> WHAT YOU HAVE TO DO:
Transcribe the records below exactly.

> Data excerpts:
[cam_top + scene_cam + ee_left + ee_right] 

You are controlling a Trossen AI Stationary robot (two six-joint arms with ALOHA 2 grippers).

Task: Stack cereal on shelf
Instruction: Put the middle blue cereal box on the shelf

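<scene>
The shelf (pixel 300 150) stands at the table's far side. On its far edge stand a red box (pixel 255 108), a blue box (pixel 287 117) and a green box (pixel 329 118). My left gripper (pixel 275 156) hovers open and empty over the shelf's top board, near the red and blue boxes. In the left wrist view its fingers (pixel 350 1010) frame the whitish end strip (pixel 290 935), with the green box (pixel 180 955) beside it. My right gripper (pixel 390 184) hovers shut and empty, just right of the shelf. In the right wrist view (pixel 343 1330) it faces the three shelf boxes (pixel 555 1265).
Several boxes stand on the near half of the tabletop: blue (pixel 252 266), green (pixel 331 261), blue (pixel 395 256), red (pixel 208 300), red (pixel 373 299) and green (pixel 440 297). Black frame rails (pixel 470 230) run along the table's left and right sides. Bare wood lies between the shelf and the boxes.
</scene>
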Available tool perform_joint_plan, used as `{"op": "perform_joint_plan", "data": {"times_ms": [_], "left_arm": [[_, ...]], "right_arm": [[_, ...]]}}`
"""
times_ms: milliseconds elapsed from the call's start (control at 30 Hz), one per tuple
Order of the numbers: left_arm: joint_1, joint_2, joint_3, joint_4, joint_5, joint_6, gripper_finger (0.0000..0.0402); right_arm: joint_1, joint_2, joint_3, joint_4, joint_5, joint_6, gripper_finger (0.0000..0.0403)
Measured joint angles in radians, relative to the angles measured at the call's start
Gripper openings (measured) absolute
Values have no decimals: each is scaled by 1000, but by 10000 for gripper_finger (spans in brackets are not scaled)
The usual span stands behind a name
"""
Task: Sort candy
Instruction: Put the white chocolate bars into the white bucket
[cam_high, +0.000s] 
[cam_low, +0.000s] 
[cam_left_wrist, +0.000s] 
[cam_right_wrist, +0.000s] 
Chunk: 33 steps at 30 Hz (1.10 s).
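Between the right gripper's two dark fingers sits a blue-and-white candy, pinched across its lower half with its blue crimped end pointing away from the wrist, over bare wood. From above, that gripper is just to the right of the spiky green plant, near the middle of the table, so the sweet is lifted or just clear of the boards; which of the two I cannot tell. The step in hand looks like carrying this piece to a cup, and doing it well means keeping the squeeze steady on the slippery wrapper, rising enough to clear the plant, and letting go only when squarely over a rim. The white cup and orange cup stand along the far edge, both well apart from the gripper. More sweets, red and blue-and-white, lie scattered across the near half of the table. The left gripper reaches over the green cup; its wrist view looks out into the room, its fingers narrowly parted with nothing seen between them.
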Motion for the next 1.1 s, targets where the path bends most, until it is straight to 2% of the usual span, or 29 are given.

> RESPONSE AREA:
[cam_top + scene_cam + ee_left + ee_right] 

You are controlling a Trossen AI Stationary robot (two six-joint arms with ALOHA 2 grippers).

Task: Stack cereal on shelf
Instruction: Put the middle blue cereal box on the shelf

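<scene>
The shelf (pixel 300 150) stands at the table's far side. On its far edge stand a red box (pixel 255 108), a blue box (pixel 287 117) and a green box (pixel 329 118). My left gripper (pixel 275 156) hovers open and empty over the shelf's top board, near the red and blue boxes. In the left wrist view its fingers (pixel 350 1010) frame the whitish end strip (pixel 290 935), with the green box (pixel 180 955) beside it. My right gripper (pixel 390 184) hovers shut and empty, just right of the shelf. In the right wrist view (pixel 343 1330) it faces the three shelf boxes (pixel 555 1265).
Several boxes stand on the near half of the tabletop: blue (pixel 252 266), green (pixel 331 261), blue (pixel 395 256), red (pixel 208 300), red (pixel 373 299) and green (pixel 440 297). Black frame rails (pixel 470 230) run along the table's left and right sides. Bare wood lies between the shelf and the boxes.
</scene>
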Available tool perform_joint_plan, used as `{"op": "perform_joint_plan", "data": {"times_ms": [_], "left_arm": [[_, ...]], "right_arm": [[_, ...]]}}`
"""
times_ms: milliseconds elapsed from the call's start (control at 30 Hz), one per tuple
Order of the numbers: left_arm: joint_1, joint_2, joint_3, joint_4, joint_5, joint_6, gripper_finger (0.0000..0.0402); right_arm: joint_1, joint_2, joint_3, joint_4, joint_5, joint_6, gripper_finger (0.0000..0.0403)
Measured joint angles in radians, relative to the angles measured at the call's start
Gripper openings (measured) absolute
Values have no decimals: each is scaled by 1000, but by 10000 for gripper_finger (spans in brackets are not scaled)
The usual span stands behind a name
"""
Task: Sort candy
Instruction: Put the white chocolate bars into the white bucket
[cam_high, +0.000s] 
[cam_low, +0.000s] 
[cam_left_wrist, +0.000s] 
[cam_right_wrist, +0.000s] 
Chunk: 33 steps at 30 Hz (1.10 s).
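Between the right gripper's two dark fingers sits a blue-and-white candy, pinched across its lower half with its blue crimped end pointing away from the wrist, over bare wood. From above, that gripper is just to the right of the spiky green plant, near the middle of the table, so the sweet is lifted or just clear of the boards; which of the two I cannot tell. The step in hand looks like carrying this piece to a cup, and doing it well means keeping the squeeze steady on the slippery wrapper, rising enough to clear the plant, and letting go only when squarely over a rim. The white cup and orange cup stand along the far edge, both well apart from the gripper. More sweets, red and blue-and-white, lie scattered across the near half of the table. The left gripper reaches over the green cup; its wrist view looks out into the room, its fingers narrowly parted with nothing seen between them.
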Motion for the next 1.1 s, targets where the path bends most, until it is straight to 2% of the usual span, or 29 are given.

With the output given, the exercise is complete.